EL PASO, Texas (Border Report) – The Treasury Department has frozen the assets of a border-based criminal organization, and in the process exposed its ties to one of the largest illicit fentanyl exporters to the United States.
The sanctions target two companies and five individuals with alleged major leadership roles in the transnational criminal organization known as La Linea, the Treasury announced on Thursday. They include R y H El Remate, S.A.C.V., Soluciones Tecnológicas y Paqueteria, S.A.C.V., Josefa Yadira Carrasco Leyva, Jorge Adrian Ortega Gallegos, Heber Nieto Fierro, Adrian Aguayo and Jesus Salas Aguayo.
The companies and individuals are accused of engaging on activities contributing to the production and international proliferation of illicit narcotics. The sanctions mean not only that their assets in the U.S. are blocked, but also that any other company of which they are found to control 50% or more will also be blocked, the Treasury said.
“If La Linea continues to directly contribute to the proliferation of deadly fentanyl throughout our communities, Treasury will continue to use every tool in its arsenal to go after their criminal activity,” Deputy Treasury Secretary Wally Adeyemo said in a statement on Thursday.

The Treasury Department said La Linea operates out of Juarez, Mexico, and is involved in drug trafficking, human smuggling, illegal logging, car theft and collects “taxes” from other criminal groups using its smuggling routes, primarily in the border state of Chihuahua.
Also, a score of La Linea gunmen remain jailed in Mexico for the November 2019 murder of nine Americans whose vehicles they mistook for those of Sinaloa cartel members near the Chihuahua-Sonora border. A federal judge in North Dakota in 2022 issued a $4.6 billion judgement against the cartel in a civil lawsuit seeking reparations for the families of the victims.
Inside La Linea operations, command structure
La Linea in September 2023 formalized a partnership with the Jalisco New Generation Cartel (CJNG), which the Drug Enforcement Administration has identified as one of the two main exporters of fentanyl to the United States – with the other being the Sinaloa cartel.
CJNG now supplies cocaine, methamphetamine and fentanyl to La Linea, the Treasury Department said.
Individually, the agency identified Carrasco as a senior associate of La Linea allegedly involved in drug trafficking, migrant smuggling and the illicit importation of weapons from the U.S. to Mexico. Nieto is accused of laundering money for the organization while Salas allegedly controls the “plaza” (the region).

Adrian Aguayo allegedly is a plaza boss in the interior of Chihuahua, while Ortega is under federal indictment on drug conspiracy charges in New Mexico, the Treasury said.

According to Mexican news reports, Carrasco, aka La Wera de Palenque, was arrested in Mexico a year ago on drugs and weapons charges.

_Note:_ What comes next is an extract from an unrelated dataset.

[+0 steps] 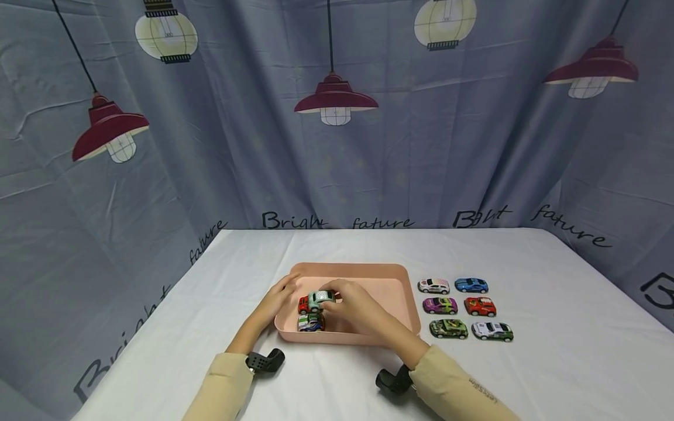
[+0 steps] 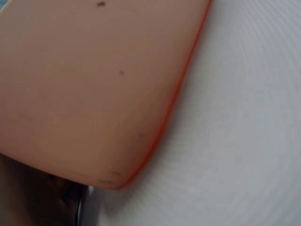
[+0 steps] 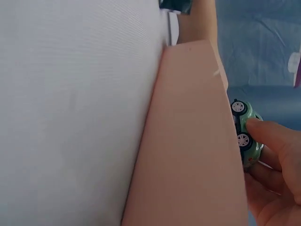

She was last known to be incarcerated in a correctional institution for women in Morelos, Mexico.
According to a redacted third superseding indictment filed in U.S. District Court for the District of New Mexico, Ortega served as communications manager of "La Oficina," a command center for the old Juarez cartel under Vicente Carrillo Fuentes. The center relayed information to cartel operatives on Mexican troop and police movements.
Salas, aka "Chuyin," allegedly was in charge of the cartel's day-to-day operations and was in charge of 12 plaza bosses throughout Chihuahua for Carrillo Fuentes, who has since been arrested by the Mexican government. He was handed a 28-year prison sentence in 2021, according to international news reports.
La Linea originated in the early 2000s as a group of enforcers – many of them former Mexican police officers or corrupt active officers – serving the Juarez cartel then led by “The Viceroy,” Vicente Carrillo Fuentes. The group was significantly diminished when the Sinaloa cartel took over the region 2006-2010, but La Linea in the past five years has retaken control of much of the region.
The Treasury says it designated La Linea as an organized crime “kingpin” in December 2021 and says it’s now an alias for the Juarez cartel.
In an April 2022 report, the Center for the United States and Mexico of Rice University’s Baker Institute for Public Policy was already listing La Linea as an ally of the Jalisco cartel.
The research in association with Mexico’s Lantia Consultores says La Linea operates through street gangs including Los Nuevos Aztecas, Fuerzas Especiales Mexicles in the Juarez area, and Los Bournes and Los H in southern and western Chihuahua. La Linea has also been linked to the Barrio Azteca gang in the El Paso area, according to the research.
The cartel's ties to Mexican law enforcement remain strong, as evidenced by the May 2023 firing of the entire police force of Nuevo Casas Grandes, Mexico, after someone turned off security cameras and blocked a major highway so that La Linea could hang the mutilated body of an alleged rapist from the town's entrance arches.
The Treasury Department says Thursday’s sanctions are the result of an investigation in partnership with the Drug Enforcement Administration and Mexico’s Financial Intelligence Unit.